■ **Work order**
Each line of the data below that includes the string "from" must be copied.

[Data supplied — start]

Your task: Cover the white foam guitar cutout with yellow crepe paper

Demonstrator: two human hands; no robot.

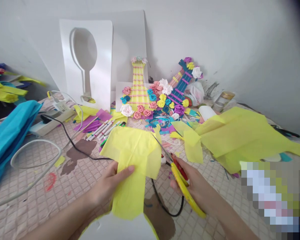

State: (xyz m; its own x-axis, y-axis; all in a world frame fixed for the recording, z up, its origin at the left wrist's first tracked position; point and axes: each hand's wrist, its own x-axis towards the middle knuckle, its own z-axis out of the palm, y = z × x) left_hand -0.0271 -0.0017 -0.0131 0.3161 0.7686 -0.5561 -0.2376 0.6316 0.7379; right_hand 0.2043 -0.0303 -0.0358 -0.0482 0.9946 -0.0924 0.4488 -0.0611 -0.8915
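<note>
- Yellow, thin, semi-translucent paper sheet: held low at the centre of the view, above the table; its far part spreads wide to both sides and its near part is a narrower strip.
- White, smooth board with a rounded, yellow-edged outline: directly below, partly covered by the strip's near end.
- Left hand: grasping the sheet at the strip's left side, thumb flat on top; the other fingers are mostly hidden beneath.
- Right hand: closed around metal-bladed scissors with yellow and red handles; the blade tip is at the sheet's upper right edge. Contact cannot be confirmed.
- Slim white markers with coloured bands: lying in a group just beyond the sheet, to the left.
- Yellow guitar-shaped piece with pink bars and white strings: upright behind the sheet, edged with paper flowers.
- Blue guitar-shaped piece with purple bars: tilted, to its right.
- White panel with a spoon-shaped cutout: standing near the wall, left of both.
- Large folded yellow paper sheet: on the right of the table.
- Bright blue folded material: at the far left.
- Table covering with a diamond grid: brown-stained in places, crossed by a black cable.
</note>
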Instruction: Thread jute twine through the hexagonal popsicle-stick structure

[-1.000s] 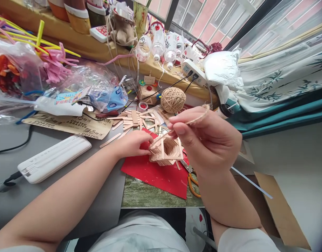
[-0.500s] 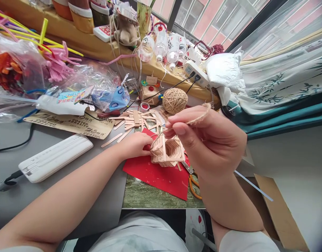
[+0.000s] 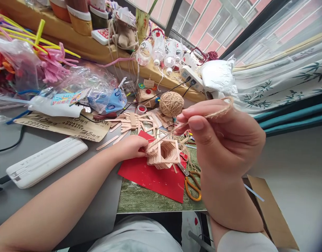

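My right hand (image 3: 224,140) is raised close to the camera, thumb and forefinger pinched on a length of jute twine (image 3: 216,112) that runs down to a hexagonal basket of wooden craft sticks (image 3: 164,153). The basket rests on a red sheet (image 3: 152,176). My left hand (image 3: 130,147) presses its closed fingers against the basket's left side, steadying it. A ball of twine (image 3: 171,104) sits just behind the basket.
Orange-handled scissors (image 3: 191,182) lie right of the red sheet. Loose craft sticks (image 3: 129,122), a sandpaper pack (image 3: 66,125), a white power bank (image 3: 45,161) and plastic bags (image 3: 92,84) fill the left. Bottles (image 3: 158,49) and a power strip (image 3: 192,75) line the sill.
My right hand has lifted and drawn to the right, pulling the twine tighter. The left hand stays on the basket. The view has shifted slightly.
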`<state>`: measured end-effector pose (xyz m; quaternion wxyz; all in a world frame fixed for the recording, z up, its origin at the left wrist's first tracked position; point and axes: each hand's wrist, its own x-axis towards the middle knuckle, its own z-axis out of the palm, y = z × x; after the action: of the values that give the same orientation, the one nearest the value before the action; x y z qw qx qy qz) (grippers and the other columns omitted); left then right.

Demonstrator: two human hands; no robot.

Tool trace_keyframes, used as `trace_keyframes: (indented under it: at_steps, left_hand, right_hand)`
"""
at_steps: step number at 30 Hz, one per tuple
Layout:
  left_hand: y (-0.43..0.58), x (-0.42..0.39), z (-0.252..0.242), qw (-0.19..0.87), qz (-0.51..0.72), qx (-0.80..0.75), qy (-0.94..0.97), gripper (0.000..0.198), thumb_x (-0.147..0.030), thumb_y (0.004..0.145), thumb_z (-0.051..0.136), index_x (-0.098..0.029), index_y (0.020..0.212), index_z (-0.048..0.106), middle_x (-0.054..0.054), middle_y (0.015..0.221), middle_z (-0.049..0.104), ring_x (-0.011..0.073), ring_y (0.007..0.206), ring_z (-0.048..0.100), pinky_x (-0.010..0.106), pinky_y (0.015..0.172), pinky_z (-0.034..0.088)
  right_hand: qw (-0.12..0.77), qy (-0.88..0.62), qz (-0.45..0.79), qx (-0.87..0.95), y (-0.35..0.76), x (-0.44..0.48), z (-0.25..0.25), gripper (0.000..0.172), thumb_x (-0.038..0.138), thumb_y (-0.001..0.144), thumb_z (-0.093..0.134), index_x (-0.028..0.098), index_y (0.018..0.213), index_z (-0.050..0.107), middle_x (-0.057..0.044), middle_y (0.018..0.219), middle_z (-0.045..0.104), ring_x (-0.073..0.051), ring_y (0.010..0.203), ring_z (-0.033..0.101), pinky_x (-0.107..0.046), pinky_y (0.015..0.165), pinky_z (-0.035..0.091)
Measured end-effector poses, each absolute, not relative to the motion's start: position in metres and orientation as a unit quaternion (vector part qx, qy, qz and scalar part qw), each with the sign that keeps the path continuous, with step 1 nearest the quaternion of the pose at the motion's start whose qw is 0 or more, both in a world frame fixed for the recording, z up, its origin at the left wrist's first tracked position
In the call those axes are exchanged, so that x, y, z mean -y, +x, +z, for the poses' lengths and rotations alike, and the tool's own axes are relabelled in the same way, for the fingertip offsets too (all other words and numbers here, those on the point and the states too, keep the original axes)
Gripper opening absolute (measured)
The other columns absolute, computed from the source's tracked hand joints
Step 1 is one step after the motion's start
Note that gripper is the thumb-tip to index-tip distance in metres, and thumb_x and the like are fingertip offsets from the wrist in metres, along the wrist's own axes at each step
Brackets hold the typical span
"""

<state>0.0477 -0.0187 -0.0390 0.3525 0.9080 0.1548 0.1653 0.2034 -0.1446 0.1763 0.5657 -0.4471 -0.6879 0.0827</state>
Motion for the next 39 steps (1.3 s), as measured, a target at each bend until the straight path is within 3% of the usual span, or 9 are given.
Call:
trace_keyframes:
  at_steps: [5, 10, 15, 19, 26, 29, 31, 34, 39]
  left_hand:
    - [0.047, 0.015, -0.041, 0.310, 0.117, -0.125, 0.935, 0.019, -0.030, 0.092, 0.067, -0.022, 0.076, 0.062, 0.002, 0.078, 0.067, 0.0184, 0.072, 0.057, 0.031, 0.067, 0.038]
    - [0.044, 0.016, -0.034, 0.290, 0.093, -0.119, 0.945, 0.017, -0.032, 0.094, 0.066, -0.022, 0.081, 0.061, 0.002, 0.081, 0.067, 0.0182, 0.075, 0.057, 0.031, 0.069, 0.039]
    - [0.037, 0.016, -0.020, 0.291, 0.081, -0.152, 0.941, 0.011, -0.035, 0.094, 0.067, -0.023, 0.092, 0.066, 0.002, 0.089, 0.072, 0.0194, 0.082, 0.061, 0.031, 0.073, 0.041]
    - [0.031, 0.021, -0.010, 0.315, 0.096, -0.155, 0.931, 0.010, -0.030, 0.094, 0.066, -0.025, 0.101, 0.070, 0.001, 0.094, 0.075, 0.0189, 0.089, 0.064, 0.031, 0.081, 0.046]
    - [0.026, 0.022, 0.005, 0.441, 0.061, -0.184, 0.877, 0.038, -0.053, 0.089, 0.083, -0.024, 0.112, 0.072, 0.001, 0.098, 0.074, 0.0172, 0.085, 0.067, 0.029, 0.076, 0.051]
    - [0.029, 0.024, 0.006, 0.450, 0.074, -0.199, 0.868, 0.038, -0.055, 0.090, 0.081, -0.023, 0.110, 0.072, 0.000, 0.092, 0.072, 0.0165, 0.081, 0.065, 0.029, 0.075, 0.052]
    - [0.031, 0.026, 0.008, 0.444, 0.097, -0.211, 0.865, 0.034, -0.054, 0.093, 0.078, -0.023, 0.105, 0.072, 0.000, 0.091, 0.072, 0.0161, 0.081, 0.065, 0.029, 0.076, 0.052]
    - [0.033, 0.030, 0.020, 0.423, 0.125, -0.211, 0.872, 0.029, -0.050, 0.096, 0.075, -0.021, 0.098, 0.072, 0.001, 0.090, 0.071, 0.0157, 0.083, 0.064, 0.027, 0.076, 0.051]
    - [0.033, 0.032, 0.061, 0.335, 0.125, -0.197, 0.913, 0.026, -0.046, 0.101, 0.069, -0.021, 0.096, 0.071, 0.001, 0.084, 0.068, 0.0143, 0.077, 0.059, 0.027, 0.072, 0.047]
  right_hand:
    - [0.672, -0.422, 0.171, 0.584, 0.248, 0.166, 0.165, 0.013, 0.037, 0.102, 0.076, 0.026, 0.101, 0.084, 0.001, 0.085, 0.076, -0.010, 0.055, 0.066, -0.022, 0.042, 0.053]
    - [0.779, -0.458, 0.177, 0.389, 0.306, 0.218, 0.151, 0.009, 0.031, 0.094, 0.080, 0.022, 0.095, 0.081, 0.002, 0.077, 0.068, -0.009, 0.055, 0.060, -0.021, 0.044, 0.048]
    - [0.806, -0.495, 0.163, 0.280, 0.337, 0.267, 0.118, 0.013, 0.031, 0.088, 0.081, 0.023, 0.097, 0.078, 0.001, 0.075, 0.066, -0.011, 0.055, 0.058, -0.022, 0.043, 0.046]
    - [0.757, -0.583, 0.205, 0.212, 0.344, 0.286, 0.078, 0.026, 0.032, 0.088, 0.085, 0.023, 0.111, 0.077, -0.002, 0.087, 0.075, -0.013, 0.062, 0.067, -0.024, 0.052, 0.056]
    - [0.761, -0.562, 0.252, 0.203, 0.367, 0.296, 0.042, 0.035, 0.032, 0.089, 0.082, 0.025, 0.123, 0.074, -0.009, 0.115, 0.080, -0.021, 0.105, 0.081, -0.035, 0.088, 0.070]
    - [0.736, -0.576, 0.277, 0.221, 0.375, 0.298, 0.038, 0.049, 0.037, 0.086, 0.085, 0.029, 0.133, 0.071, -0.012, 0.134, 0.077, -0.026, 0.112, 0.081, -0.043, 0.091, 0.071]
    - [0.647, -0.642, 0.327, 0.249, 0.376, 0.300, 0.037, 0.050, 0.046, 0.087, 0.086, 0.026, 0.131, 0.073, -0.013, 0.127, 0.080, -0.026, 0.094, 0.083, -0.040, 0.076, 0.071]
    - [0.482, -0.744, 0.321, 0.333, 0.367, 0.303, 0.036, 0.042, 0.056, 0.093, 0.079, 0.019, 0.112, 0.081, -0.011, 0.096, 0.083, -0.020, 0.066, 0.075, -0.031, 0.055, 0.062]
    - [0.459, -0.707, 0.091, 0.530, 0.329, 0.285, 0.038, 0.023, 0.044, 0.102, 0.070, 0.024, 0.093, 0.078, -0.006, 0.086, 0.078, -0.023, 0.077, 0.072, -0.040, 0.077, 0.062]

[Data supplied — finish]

■ **Final answer**
The other columns absolute, computed from the source's tracked hand joints
Note that gripper is the thumb-tip to index-tip distance in metres, and thumb_x and the like are fingertip offsets from the wrist in metres, along the wrist's own axes at each step

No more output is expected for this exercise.